The Ukrainians have three of their key players not only out of the match but also out for the season. Dynamo's vice-president of football operations, Josef Sabo, said yesterday that the Ukraine internationals Andrei Husin, Vitaly Kosovsky and Gennady Moroz, as well as the reserve goalkeeper Marian Marushchak, had all left for France to undergo medical tests.

Husin and Moroz have groin problems while Kosovsky and Marushchak have leg injuries. All four are likely to have surgery. However, the central defender Vladyslav Vashchyuk, who missed Dynamo's last two league games with a pulled hamstring, should be fit to turn out at Old Trafford.

"I think we can count on Vashchyuk against Manchester," Sabo said. "On Saturday he tested himself, playing for our reserve team, and even scored a goal."

The Ukrainians, bottom of the group and already eliminated from the Champions' League, must win at Old Trafford in order to finish third and qualify for the Uefa Cup.
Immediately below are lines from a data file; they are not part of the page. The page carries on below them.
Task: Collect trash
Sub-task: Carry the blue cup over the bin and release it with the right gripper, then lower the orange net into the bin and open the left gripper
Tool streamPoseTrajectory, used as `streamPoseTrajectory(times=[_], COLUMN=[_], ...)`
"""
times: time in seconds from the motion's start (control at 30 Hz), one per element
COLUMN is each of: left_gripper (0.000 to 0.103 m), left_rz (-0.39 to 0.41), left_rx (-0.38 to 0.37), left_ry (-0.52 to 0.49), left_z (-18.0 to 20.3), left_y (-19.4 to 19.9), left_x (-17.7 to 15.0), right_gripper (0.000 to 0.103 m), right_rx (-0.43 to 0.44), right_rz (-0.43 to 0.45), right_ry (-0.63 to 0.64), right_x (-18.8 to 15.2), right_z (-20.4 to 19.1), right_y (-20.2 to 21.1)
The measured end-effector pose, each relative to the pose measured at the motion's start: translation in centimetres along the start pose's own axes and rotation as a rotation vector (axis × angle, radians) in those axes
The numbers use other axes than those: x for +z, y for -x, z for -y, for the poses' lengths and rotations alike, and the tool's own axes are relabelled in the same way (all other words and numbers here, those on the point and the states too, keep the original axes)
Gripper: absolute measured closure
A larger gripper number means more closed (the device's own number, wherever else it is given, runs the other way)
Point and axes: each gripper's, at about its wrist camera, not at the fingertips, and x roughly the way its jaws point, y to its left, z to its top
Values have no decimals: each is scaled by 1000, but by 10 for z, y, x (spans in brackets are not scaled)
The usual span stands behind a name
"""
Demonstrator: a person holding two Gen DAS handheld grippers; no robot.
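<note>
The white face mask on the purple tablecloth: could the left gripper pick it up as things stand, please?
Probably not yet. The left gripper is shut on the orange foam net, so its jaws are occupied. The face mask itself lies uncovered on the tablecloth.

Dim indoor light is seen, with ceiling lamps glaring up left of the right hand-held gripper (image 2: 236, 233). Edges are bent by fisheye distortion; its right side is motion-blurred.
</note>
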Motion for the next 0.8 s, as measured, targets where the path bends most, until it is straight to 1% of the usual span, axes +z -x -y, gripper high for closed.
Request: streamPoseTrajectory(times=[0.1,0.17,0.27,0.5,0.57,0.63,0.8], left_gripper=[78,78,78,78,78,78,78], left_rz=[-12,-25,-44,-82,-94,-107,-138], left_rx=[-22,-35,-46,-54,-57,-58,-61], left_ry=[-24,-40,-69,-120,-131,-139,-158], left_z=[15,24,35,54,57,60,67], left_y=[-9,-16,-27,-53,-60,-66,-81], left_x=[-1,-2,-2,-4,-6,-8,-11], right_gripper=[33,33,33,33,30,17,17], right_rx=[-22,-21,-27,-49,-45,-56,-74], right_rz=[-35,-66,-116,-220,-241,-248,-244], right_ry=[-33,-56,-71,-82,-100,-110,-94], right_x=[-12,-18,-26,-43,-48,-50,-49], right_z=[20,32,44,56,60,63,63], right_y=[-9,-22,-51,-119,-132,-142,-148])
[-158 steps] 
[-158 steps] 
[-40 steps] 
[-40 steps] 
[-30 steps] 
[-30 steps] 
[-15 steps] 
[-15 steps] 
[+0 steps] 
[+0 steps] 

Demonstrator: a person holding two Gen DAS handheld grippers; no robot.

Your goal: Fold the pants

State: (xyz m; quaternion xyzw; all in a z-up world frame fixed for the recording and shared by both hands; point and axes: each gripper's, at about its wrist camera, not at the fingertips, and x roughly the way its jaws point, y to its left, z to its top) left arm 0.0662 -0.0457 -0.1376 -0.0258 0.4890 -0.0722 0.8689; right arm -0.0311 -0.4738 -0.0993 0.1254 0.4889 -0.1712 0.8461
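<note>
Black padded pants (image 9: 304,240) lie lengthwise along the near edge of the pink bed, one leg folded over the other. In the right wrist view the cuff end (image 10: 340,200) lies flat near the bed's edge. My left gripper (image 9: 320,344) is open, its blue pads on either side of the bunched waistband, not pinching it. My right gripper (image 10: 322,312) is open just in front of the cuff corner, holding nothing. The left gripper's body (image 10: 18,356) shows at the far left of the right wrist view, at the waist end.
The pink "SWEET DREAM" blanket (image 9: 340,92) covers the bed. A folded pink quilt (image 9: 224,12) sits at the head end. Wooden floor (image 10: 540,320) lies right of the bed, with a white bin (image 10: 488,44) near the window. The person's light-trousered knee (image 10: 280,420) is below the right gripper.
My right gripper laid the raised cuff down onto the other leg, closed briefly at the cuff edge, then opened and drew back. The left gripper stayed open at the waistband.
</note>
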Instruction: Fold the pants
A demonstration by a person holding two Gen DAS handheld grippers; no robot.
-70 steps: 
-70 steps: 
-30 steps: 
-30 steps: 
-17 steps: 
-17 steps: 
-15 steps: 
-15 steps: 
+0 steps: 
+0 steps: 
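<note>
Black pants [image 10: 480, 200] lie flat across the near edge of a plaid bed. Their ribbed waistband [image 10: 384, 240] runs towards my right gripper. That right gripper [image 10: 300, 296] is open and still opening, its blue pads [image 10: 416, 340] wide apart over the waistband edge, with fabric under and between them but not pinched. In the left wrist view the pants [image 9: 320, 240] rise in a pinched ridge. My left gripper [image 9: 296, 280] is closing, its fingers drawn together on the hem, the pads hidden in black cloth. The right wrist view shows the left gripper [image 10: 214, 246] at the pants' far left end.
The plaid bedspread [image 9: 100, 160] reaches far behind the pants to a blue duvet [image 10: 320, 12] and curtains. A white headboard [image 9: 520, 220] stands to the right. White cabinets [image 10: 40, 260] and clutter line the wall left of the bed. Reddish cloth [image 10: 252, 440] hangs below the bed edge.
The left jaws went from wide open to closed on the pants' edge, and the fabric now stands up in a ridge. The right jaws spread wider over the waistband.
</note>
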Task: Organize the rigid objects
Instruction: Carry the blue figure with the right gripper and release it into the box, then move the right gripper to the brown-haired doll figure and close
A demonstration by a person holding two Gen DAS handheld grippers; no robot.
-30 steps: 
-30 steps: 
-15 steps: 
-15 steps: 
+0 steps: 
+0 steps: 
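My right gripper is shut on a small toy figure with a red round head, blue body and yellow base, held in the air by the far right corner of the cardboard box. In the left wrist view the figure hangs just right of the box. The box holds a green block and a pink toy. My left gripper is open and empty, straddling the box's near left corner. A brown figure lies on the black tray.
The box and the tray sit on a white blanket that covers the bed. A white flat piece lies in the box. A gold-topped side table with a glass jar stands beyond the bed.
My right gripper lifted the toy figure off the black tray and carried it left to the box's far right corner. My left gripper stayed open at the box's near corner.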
The Airdrie preferred bidder Steve Archibald hopes to take a step closer to securing the future of the club today. Archibald, who is set to meet council leaders over the ownership of a piece of land adjacent to the New Broomfield stadium, said: "It's a difficult time. There are no guarantees in anything but there's only one issue to be resolved, about the area of land in front of the stadium."

The Diamonds were kept alive by a £15,000 cheque from a supporters' group to the provisional liquidators KPMG on Thursday after Archibald and his team had found themselves locked out of the ground.

Clubs from the West of Scotland Association - Albion Rovers, Hamilton Academicals, Kilmarnock, Motherwell and St Mirren - have written to the provisional liquidators to urge that everything possible be done to save Airdrie.